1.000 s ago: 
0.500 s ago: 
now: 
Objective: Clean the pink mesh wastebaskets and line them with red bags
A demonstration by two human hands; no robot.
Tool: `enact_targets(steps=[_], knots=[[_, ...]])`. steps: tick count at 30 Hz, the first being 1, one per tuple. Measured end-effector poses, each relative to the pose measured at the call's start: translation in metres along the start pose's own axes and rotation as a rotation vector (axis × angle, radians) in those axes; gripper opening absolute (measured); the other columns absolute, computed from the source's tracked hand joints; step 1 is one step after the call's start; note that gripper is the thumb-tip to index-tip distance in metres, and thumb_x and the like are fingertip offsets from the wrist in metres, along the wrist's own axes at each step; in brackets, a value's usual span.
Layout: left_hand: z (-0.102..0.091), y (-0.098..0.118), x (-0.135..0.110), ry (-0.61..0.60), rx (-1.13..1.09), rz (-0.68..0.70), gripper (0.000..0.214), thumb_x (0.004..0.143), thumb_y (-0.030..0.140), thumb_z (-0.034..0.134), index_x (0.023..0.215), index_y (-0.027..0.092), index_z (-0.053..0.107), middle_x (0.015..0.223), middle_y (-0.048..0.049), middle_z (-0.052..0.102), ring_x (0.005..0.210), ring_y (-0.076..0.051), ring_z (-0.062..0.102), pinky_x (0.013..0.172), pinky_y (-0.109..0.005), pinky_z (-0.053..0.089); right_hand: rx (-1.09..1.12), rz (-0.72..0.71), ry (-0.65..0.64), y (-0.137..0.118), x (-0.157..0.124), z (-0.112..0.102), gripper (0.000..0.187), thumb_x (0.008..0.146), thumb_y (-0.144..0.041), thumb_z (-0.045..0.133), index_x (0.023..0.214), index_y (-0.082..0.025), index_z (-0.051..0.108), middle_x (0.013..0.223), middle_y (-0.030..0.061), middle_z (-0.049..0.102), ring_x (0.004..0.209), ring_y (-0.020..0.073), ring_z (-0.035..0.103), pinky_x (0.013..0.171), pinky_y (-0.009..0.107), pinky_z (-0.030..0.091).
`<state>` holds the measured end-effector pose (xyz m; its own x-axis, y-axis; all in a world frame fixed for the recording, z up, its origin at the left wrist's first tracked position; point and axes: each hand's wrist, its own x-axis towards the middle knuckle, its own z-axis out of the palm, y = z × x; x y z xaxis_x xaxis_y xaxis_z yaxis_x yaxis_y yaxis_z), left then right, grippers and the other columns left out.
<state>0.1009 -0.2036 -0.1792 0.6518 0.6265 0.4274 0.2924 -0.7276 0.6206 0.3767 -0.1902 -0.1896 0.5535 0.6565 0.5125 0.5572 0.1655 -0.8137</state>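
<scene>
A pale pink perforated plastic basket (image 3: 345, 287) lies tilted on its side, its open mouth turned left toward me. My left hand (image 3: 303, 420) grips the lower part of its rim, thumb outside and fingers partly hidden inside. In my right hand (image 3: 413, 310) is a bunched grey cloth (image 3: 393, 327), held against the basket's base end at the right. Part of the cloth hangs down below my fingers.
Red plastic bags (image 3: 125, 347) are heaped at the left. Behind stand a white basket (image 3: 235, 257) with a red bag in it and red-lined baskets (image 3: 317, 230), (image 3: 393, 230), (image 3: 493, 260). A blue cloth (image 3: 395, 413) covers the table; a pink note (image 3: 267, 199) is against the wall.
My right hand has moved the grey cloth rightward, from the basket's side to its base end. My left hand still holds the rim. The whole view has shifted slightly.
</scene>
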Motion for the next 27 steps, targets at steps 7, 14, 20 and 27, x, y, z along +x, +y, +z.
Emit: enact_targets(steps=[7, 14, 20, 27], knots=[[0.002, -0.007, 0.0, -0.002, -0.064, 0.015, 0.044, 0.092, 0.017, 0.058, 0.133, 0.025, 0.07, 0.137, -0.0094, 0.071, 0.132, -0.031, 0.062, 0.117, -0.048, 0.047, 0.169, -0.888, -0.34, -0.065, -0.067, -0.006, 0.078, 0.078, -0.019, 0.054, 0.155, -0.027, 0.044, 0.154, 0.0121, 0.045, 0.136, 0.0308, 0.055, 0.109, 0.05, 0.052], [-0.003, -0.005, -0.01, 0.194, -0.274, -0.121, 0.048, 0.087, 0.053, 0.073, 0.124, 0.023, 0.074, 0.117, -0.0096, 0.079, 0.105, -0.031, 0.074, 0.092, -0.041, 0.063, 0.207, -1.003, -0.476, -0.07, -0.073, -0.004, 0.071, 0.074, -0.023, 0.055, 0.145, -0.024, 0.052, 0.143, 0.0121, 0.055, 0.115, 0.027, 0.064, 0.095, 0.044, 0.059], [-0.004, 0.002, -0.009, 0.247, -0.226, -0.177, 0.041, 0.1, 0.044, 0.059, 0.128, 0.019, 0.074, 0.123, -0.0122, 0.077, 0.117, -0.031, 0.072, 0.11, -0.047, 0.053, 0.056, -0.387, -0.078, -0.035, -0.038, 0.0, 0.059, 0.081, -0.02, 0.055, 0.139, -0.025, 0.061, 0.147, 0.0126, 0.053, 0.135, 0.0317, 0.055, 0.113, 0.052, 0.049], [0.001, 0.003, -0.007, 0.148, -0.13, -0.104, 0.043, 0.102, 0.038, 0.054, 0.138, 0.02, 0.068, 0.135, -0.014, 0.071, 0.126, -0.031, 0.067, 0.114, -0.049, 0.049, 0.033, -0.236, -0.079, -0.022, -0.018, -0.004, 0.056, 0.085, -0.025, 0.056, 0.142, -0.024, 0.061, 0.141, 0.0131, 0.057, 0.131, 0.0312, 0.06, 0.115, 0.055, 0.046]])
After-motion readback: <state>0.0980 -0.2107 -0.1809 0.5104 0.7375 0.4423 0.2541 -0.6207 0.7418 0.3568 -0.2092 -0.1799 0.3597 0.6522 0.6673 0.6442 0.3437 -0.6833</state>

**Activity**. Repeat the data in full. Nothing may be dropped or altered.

**Exercise result**.
1.000 s ago: 
0.500 s ago: 
now: 
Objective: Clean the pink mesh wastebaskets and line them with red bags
A demonstration by two human hands; no robot.
Tool: `enact_targets(steps=[_], knots=[[_, ...]])`. steps: tick count at 30 Hz, the first being 1, one per tuple. Measured end-effector poses, each relative to the pose measured at the call's start: translation in metres along the start pose's own axes and rotation as a rotation vector (axis × angle, radians) in those axes; gripper opening absolute (measured); the other columns absolute, computed from the source's tracked hand joints; step 1 is one step after the call's start; note that gripper is the thumb-tip to index-tip distance in metres, and thumb_x and the like are fingertip offsets from the wrist in metres, along the wrist's own axes at each step; in brackets, a value's usual span.
Layout: left_hand: z (-0.102..0.091), y (-0.098..0.118), x (-0.135..0.110), ry (-0.61..0.60), rx (-1.13..1.09), rz (-0.68..0.70), gripper (0.000..0.214), thumb_x (0.004..0.143), thumb_y (-0.030..0.140), thumb_z (-0.034..0.134), index_x (0.023..0.215), index_y (-0.027..0.092), index_z (-0.053..0.107), middle_x (0.015..0.223), middle_y (-0.048..0.049), middle_z (-0.052..0.102), ring_x (0.005..0.210), ring_y (-0.076..0.051), ring_z (-0.062..0.102), pinky_x (0.013..0.172), pinky_y (-0.109..0.005), pinky_z (-0.053..0.089); right_hand: rx (-1.09..1.12), rz (-0.72..0.71), ry (-0.65..0.64), y (-0.137..0.118), x (-0.157..0.124), z (-0.112..0.102), gripper (0.000..0.187), thumb_x (0.008..0.146), thumb_y (-0.144..0.041), thumb_z (-0.045..0.133), index_x (0.023..0.214), index_y (-0.082..0.025), index_z (-0.051..0.108), middle_x (0.013..0.223), middle_y (-0.030..0.061), middle_z (-0.049..0.102), ring_x (0.004..0.209), ring_y (-0.020..0.073), ring_z (-0.035..0.103), pinky_x (0.013..0.171), pinky_y (-0.009..0.107), pinky_z (-0.030..0.091).
`<state>` holds the measured end-effector pose (xyz m; its own x-axis, y-axis; all in a world frame fixed for the recording, z up, its origin at the left wrist's first tracked position; point and axes: each hand's wrist, its own x-axis towards the middle knuckle, its own z-axis out of the palm, y = z × x; x y z xaxis_x xaxis_y xaxis_z yaxis_x yaxis_y yaxis_z), left then right, grippers and the other columns left out.
<state>0.1009 -0.2036 -0.1792 0.6518 0.6265 0.4274 0.2924 -0.7276 0.6206 0.3767 -0.1902 -0.1896 0.5535 0.6565 0.5125 0.5572 0.1655 -0.8137</state>
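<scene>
A pale pink perforated plastic basket (image 3: 345, 287) lies tilted on its side, its open mouth turned left toward me. My left hand (image 3: 303, 420) grips the lower part of its rim, thumb outside and fingers partly hidden inside. In my right hand (image 3: 413, 310) is a bunched grey cloth (image 3: 393, 327), held against the basket's base end at the right. Part of the cloth hangs down below my fingers.
Red plastic bags (image 3: 125, 347) are heaped at the left. Behind stand a white basket (image 3: 235, 257) with a red bag in it and red-lined baskets (image 3: 317, 230), (image 3: 393, 230), (image 3: 493, 260). A blue cloth (image 3: 395, 413) covers the table; a pink note (image 3: 267, 199) is against the wall.
My right hand has moved the grey cloth rightward, from the basket's side to its base end. My left hand still holds the rim. The whole view has shifted slightly.
</scene>
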Motion for the next 27 steps, targets at steps 7, 14, 20 and 27, x, y, z along +x, +y, +z.
Emit: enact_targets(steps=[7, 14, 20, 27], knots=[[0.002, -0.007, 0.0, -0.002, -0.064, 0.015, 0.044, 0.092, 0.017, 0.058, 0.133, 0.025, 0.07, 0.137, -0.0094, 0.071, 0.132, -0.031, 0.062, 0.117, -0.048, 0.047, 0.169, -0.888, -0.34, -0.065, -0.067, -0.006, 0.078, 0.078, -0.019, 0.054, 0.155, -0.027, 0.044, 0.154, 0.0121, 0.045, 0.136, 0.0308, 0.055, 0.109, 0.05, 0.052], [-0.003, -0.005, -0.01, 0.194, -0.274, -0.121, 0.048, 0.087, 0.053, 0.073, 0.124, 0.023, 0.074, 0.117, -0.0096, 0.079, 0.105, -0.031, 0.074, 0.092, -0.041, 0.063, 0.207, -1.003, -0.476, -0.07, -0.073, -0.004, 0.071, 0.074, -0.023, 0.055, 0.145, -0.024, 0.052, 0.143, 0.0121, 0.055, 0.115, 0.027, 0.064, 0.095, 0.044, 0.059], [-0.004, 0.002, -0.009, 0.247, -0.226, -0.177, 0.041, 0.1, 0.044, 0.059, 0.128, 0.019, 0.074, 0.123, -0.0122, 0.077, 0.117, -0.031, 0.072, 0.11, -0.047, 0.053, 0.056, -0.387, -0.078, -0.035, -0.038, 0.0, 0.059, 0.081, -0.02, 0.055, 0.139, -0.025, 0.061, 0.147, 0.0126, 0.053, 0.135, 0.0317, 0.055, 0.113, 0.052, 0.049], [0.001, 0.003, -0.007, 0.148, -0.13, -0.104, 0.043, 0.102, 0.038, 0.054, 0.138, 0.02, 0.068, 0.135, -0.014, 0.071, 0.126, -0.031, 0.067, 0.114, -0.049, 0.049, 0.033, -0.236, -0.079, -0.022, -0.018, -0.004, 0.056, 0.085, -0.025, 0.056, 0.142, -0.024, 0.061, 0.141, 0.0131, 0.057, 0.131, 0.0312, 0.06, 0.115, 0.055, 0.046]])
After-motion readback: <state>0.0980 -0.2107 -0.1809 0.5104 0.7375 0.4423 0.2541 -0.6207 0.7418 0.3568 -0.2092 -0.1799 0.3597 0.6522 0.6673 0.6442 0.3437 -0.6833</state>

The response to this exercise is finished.